**What the task requires:**
Please print every record exactly as it stands, leaving out the pictures.

**Stored data:**
+===+

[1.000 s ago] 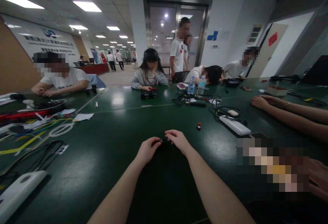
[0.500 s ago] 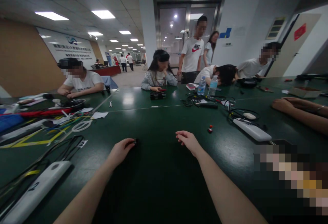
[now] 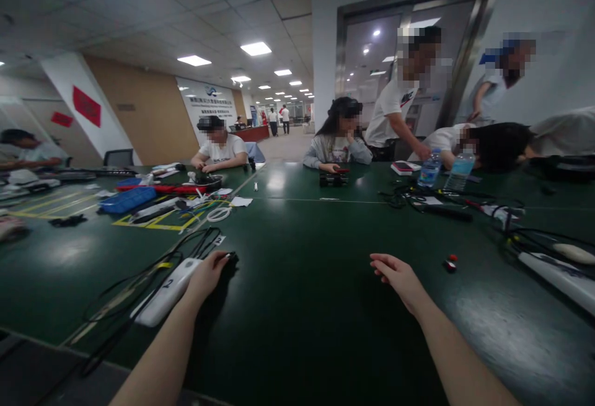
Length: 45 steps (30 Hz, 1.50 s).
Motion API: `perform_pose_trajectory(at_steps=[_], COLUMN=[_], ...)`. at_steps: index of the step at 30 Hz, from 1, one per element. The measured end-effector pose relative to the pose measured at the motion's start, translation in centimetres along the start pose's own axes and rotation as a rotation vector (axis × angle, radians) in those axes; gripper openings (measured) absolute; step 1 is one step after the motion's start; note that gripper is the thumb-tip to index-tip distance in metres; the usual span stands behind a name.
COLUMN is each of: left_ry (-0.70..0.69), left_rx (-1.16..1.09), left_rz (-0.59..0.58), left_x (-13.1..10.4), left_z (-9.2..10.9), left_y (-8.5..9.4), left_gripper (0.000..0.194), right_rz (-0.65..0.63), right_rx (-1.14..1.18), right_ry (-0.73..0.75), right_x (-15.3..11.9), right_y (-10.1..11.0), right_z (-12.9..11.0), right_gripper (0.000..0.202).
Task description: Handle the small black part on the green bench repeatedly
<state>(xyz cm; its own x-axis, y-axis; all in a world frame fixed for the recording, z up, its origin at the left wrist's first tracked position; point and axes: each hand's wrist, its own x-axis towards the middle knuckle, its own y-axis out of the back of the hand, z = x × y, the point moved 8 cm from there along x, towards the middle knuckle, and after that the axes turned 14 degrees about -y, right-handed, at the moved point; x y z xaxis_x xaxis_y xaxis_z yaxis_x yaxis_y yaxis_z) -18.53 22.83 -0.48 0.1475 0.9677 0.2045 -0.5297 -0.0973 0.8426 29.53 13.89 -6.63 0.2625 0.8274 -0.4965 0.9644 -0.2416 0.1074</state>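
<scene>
My left hand is closed in a pinch on a small dark object, low over the green table. What kind of object it is I cannot make out. Just left of that hand lies a white power strip marked 2, with black cables running from it. My right hand hovers over the table at the right, its fingers loosely bent and slightly apart, with nothing visible in them. To the right of it sits a small red, white and black item, not touched.
Two water bottles stand at the back right among black cables. Another white power strip lies at the right edge. A blue basket and a coiled white cable are at the left. Several people sit or stand around the table.
The view has swung left. My left hand has moved left over the table with the small dark object, now beside the power strip. A standing person has leaned in and reached toward the bottles.
</scene>
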Motion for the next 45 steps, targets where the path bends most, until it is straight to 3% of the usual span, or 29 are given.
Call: perform_pose_trajectory(at_steps=[6,16,24,45], left_ry=[0.038,0.042,0.010,0.001], left_rx=[-0.002,0.061,0.152,0.289], left_rz=[0.078,0.068,0.127,0.024], left_x=[-0.3,0.0,-0.1,0.1], left_z=[-0.8,-0.5,-0.4,0.4], left_y=[0.3,0.2,0.6,0.2], left_gripper=[0.033,0.031,0.028,0.020], right_rz=[0.011,0.011,-0.002,-0.013], right_rx=[0.003,-0.007,-0.001,-0.009], right_ry=[-0.013,0.008,0.000,-0.004], right_x=[0.0,0.6,0.4,0.6], right_y=[0.1,0.2,0.1,0.0], right_z=[-0.2,0.2,0.1,0.3], right_gripper=[0.030,0.034,0.033,0.034])
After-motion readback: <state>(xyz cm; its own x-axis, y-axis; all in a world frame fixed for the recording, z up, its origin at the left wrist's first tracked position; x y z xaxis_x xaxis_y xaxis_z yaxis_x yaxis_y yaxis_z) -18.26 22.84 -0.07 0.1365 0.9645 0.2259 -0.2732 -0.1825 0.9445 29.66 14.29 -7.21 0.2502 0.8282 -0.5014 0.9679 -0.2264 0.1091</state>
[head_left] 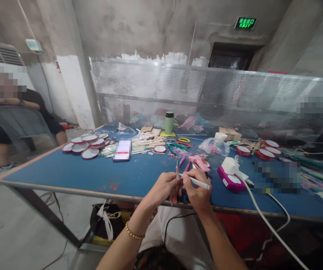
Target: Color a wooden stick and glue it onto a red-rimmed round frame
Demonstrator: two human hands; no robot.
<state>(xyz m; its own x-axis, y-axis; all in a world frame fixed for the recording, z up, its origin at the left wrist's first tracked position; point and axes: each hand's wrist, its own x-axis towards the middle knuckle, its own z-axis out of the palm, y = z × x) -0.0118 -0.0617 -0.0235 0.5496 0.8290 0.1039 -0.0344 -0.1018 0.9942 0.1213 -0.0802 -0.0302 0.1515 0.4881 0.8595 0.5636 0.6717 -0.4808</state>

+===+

**Exercise result:**
[1.000 s ago] 
[0.500 s ago] 
[now] 
Length: 45 steps (30 Hz, 1.50 s).
Motion API: `perform_pose_trajectory(at_steps=[_], COLUMN=[_], ...)`. at_steps: index of the step at 30 Hz, from 1, one per element. The measured end-effector pose relative to the pose measured at the motion's start, translation in centimetres along the start pose's own axes and rotation as a rotation vector (axis × angle, radians) in those axes; gripper openings (measured) absolute; step 1 is one step after the motion's start; note that gripper is the thumb-tip to index-tip distance in metres; the usual span stands behind a name.
COLUMN is each of: left_ry (-0.70..0.69), left_rx (-1.16..1.09), left_rz (-0.59..0.58), left_x (-13.1..10.4), left_z (-9.2..10.9), left_y (-8.5..9.4), left_gripper (0.000..0.194), right_rz (-0.65..0.63), right_rx (-1.14..1.18), right_ry (-0.73..0.75), right_x (-15.3..11.9), right_y (-10.1..11.0), right_z (-12.9..11.0), right_gripper (0.000..0.202).
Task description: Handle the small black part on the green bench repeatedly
<state>(xyz cm; its own x-axis, y-axis; all in a world frame fixed for the recording, z up, its origin at the left wrist's first tracked position; point and axes: each hand's wrist, its own x-axis towards the middle knuckle, its own y-axis out of the back of the hand, z = x × y, the point moved 8 cm from there along x, towards the middle knuckle, and after that the axes turned 14 degrees about -y, right-handed, at the moved point; x y z xaxis_x xaxis_y xaxis_z yaxis_x yaxis_y yaxis_z) -18.53 22.83 -0.48 0.1475 0.9677 0.2045 -0.5297 -0.0973 0.8426 29.53 13.89 -6.63 0.2625 0.8274 -0.4965 0.9644 -0.2416 0.1074</state>
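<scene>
My left hand is closed in a pinch on a small dark object, low over the green table. What kind of object it is I cannot make out. Just left of that hand lies a white power strip marked 2, with black cables running from it. My right hand hovers over the table at the right, its fingers loosely bent and slightly apart, with nothing visible in them. To the right of it sits a small red, white and black item, not touched.
Two water bottles stand at the back right among black cables. Another white power strip lies at the right edge. A blue basket and a coiled white cable are at the left. Several people sit or stand around the table.
The view has swung left. My left hand has moved left over the table with the small dark object, now beside the power strip. A standing person has leaned in and reached toward the bottles.
</scene>
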Motion for the next 45 steps, targets where the path bends most, until it is straight to 3% of the usual span, or 29 are given.
Call: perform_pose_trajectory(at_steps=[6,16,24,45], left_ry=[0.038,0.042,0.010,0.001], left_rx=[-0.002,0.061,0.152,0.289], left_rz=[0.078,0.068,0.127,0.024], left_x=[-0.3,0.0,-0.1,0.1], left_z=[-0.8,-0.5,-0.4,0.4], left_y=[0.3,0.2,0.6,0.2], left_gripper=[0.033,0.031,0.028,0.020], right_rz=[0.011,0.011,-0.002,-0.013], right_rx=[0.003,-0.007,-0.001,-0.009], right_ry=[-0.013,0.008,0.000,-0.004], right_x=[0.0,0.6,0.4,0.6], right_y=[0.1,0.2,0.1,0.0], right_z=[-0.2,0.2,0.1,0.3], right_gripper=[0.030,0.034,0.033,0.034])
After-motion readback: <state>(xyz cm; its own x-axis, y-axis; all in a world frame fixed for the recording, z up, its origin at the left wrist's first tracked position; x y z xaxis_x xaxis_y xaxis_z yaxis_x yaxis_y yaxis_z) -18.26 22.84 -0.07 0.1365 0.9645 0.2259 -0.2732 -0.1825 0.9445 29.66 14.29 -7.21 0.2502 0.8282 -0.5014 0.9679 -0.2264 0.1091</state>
[head_left] 
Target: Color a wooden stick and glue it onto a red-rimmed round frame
Demonstrator: two human hands; no robot.
<state>(xyz m; its own x-axis, y-axis; all in a world frame fixed for the recording, z up, its origin at the left wrist's first tracked position; point and axes: each hand's wrist, its own x-axis towards the middle knuckle, its own z-axis out of the palm, y = z × x) -0.0118 -0.0617 -0.0235 0.5496 0.8290 0.1039 -0.0344 -0.1018 0.9942 0.1213 -0.0802 -0.0302 0.1515 0.4881 0.8595 0.5636 0.6717 -0.4808</state>

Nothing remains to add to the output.